With regard to the first issue, one who is unable to perform his normal duties and who, as a result, suffers a loss of earning power is disabled as a matter of law and is entitled to benefits for a total disability, absent a showing that jobs which he is capable of performing are available. See, e.g., Barrett v. Otis Elevator Co., 431 Pa. 446, 246 A.2d 668 (1968). The fact that an employee may not know for certain whether he is totally or only partially disabled does not relieve him of the obligation to give notice within 120 days of the time he becomes disabled.

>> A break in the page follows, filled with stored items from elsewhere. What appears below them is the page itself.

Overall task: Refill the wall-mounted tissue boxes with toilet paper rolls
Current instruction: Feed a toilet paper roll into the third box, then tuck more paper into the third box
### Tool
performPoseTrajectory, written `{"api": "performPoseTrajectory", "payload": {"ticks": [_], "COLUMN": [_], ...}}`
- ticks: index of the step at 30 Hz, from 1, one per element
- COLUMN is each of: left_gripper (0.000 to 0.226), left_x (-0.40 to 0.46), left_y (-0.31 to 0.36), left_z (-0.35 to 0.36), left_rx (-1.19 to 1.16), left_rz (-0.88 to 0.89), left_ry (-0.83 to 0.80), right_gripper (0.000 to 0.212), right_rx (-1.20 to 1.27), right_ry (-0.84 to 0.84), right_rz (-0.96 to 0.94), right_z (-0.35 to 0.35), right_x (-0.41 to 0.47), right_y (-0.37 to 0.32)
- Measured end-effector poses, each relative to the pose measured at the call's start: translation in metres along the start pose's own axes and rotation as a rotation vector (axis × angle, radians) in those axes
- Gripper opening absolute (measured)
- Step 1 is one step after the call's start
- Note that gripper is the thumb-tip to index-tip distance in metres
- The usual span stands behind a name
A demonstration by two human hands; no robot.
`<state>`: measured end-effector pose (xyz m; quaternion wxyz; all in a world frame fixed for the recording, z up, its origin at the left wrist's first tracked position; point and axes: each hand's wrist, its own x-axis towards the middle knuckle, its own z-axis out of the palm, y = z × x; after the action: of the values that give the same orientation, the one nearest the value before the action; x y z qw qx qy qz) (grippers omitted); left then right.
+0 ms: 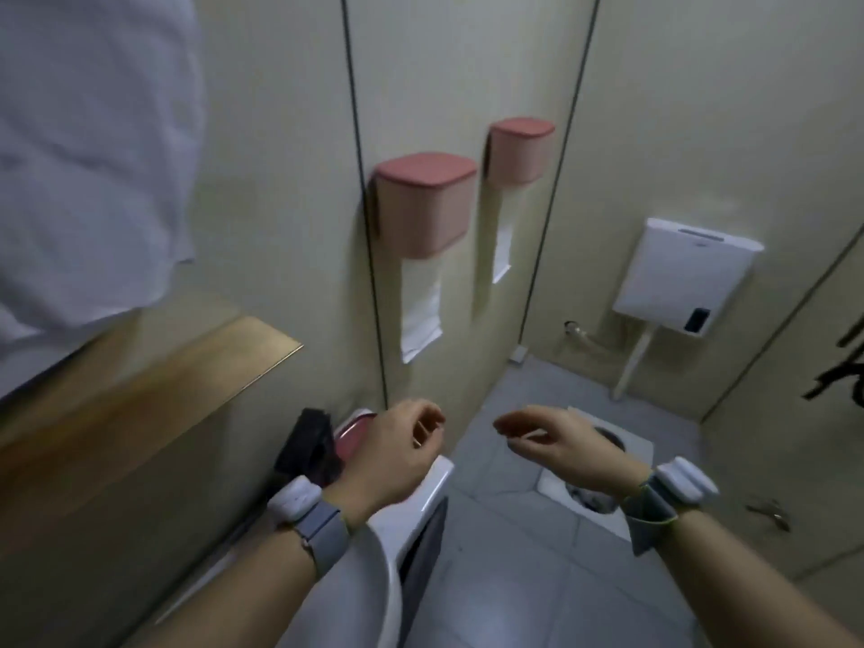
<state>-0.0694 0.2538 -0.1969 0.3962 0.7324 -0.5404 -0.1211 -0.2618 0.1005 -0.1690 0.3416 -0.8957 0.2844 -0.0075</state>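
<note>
Two pink tissue boxes, the near box (423,203) and the far box (520,149), hang on the wall with lids shut and paper hanging out below, so they look full. Your left hand (397,453) and right hand (556,444) float low, loosely open, holding nothing.

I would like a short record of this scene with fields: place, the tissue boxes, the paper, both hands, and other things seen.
place: toilet stall, beige panel walls, grey tile floor
near tissue box: pink, on the wall, lid shut
far tissue box: pink, on the same wall, lid shut
paper: a white strip hangs below the near box, another strip below the far one
left hand: empty, fingers curled, below the near box
right hand: empty, open, over the squat toilet
other: white cistern on the back wall
</note>
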Motion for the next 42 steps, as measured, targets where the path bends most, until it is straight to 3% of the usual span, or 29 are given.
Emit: {"api": "performPoseTrajectory", "payload": {"ticks": [7,13,17,19,22,24,26,30,33,38,42], "left_gripper": [0.010,0.011,0.013,0.015,0.016,0.017,0.017,0.022,0.028,0.043,0.052], "left_x": [-0.124,-0.203,-0.265,-0.293,-0.331,-0.350,-0.365,-0.376,-0.370,-0.340,-0.283], "left_y": [-0.108,-0.153,-0.166,-0.169,-0.168,-0.163,-0.162,-0.170,-0.176,-0.183,-0.174], "left_z": [-0.034,-0.035,-0.028,-0.026,-0.018,-0.009,-0.004,-0.010,-0.014,-0.027,-0.023], "left_rx": [0.091,0.108,0.086,0.085,0.094,0.076,0.056,0.042,0.053,-0.007,-0.104], "left_rz": [-0.387,-0.747,-0.976,-1.052,-1.141,-1.174,-1.190,-1.190,-1.159,-1.122,-1.017], "left_ry": [-0.007,0.064,0.096,0.110,0.076,0.048,0.035,0.021,0.011,0.039,0.094], "right_gripper": [0.031,0.034,0.034,0.043,0.077,0.096,0.099,0.073,0.066,0.053,0.074], "right_rx": [0.036,-0.012,-0.034,-0.055,-0.054,-0.090,-0.193,-0.234,-0.239,-0.164,-0.142], "right_ry": [-0.294,-0.596,-0.701,-0.748,-0.721,-0.641,-0.553,-0.527,-0.547,-0.540,-0.433], "right_rz": [-0.117,-0.199,-0.190,-0.137,-0.008,0.053,0.038,-0.033,-0.058,-0.093,-0.164], "right_z": [0.150,0.230,0.298,0.338,0.390,0.416,0.434,0.451,0.449,0.408,0.336], "right_x": [0.062,0.088,0.080,0.071,0.048,0.034,0.025,0.023,0.023,0.020,0.017], "right_y": [-0.059,-0.084,-0.093,-0.095,-0.102,-0.108,-0.112,-0.109,-0.104,-0.101,-0.084]}}
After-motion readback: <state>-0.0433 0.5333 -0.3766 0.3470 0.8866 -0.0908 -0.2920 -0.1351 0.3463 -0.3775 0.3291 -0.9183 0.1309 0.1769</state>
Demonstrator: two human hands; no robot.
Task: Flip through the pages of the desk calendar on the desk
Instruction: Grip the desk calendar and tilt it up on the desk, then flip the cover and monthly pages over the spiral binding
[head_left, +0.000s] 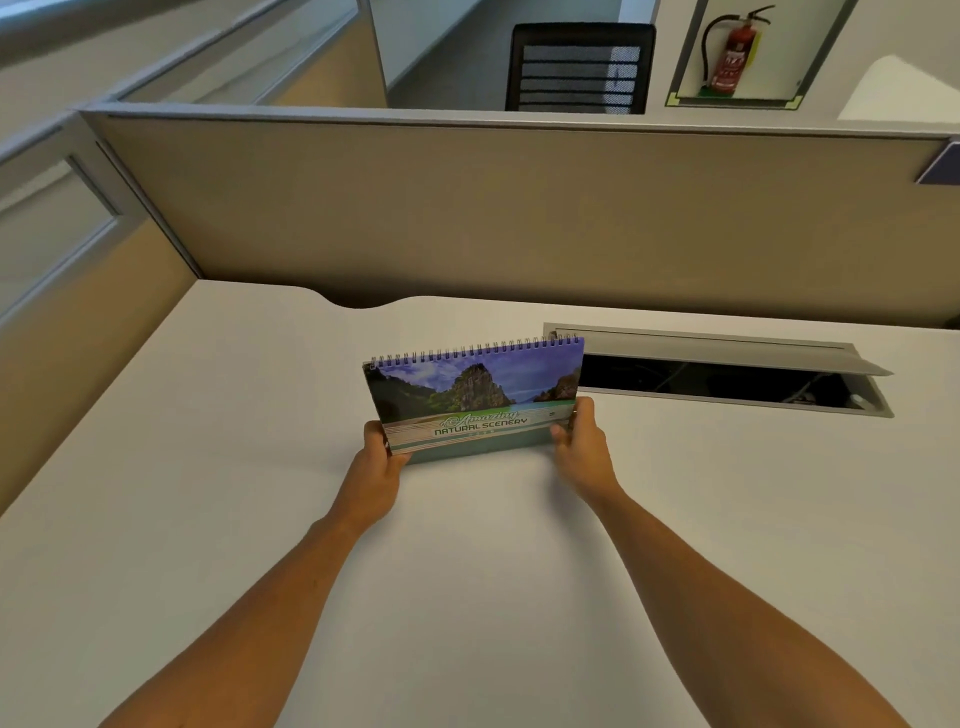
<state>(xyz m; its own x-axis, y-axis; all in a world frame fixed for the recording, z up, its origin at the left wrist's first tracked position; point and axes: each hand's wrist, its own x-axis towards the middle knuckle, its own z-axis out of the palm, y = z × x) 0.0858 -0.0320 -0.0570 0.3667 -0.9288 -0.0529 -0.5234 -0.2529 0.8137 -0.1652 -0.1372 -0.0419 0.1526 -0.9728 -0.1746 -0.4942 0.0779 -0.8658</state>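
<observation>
A spiral-bound desk calendar (475, 392) stands on the white desk (208, 467), its cover facing me with a picture of cliffs and sea and the words "Amazing Natural Scenery". The wire binding runs along its top edge. My left hand (382, 457) grips the calendar's lower left corner. At the lower right corner, my right hand (579, 441) holds the calendar with the thumb on the cover. Both forearms reach in from the bottom of the view.
An open cable tray (727, 382) with a raised grey lid is set into the desk just right of the calendar. A beige partition (519, 218) walls the desk at the back and left. Beyond it stand a black chair (579, 67) and a fire extinguisher (732, 57).
</observation>
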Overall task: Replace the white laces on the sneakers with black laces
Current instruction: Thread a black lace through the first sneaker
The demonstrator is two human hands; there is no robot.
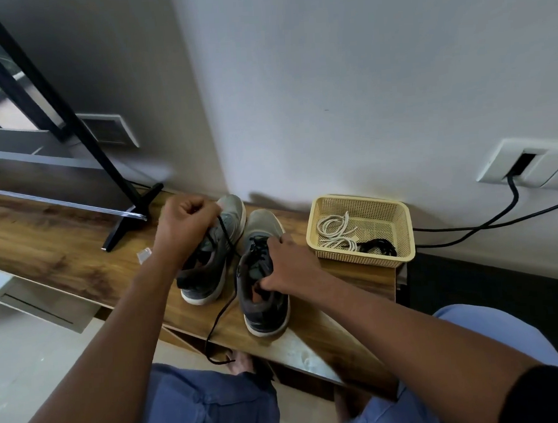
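My left hand point(188, 225) pinches the thin black lace point(224, 238) above the 2 grey mesh sneakers point(263, 273) on the wooden counter point(62, 242); right fingers point(281, 243) curl gripping the sneaker's collar. Pull evenly toward 11 o'clock, keeping it braced.

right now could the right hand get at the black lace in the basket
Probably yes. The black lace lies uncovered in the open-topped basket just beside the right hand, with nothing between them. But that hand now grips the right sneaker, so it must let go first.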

In this case, the referee made no finding concerning when claimant became unable to perform his normal job. However, the only conclusion which can reasonably be drawn from the evidence is that the claimant was unable to perform his duties on December 31, 1973 and that it was for this reason that he retired. The relevant portions of the claimant’s testimony follow:

Q. Is that why you quit because ... A. No, I had — because I didn’t have no wind no more couldn’t breathe. That is the reason I did. Another thing I had to sweat it out till I was 62 to get some kind of income. I should have got out couple years before that but I had to keep on working or else starve to death. Q. Were you aware, Mr. Zacek, when you left the mines that you had pneumoconiosis? A. Yes, yes. Q. Were you unable to do your normal duties? A. That is right. I told the boss I couldn’t do *88it. I said, ‘I am going to try to last till I am 62. I have- got to get out before I fall over. ’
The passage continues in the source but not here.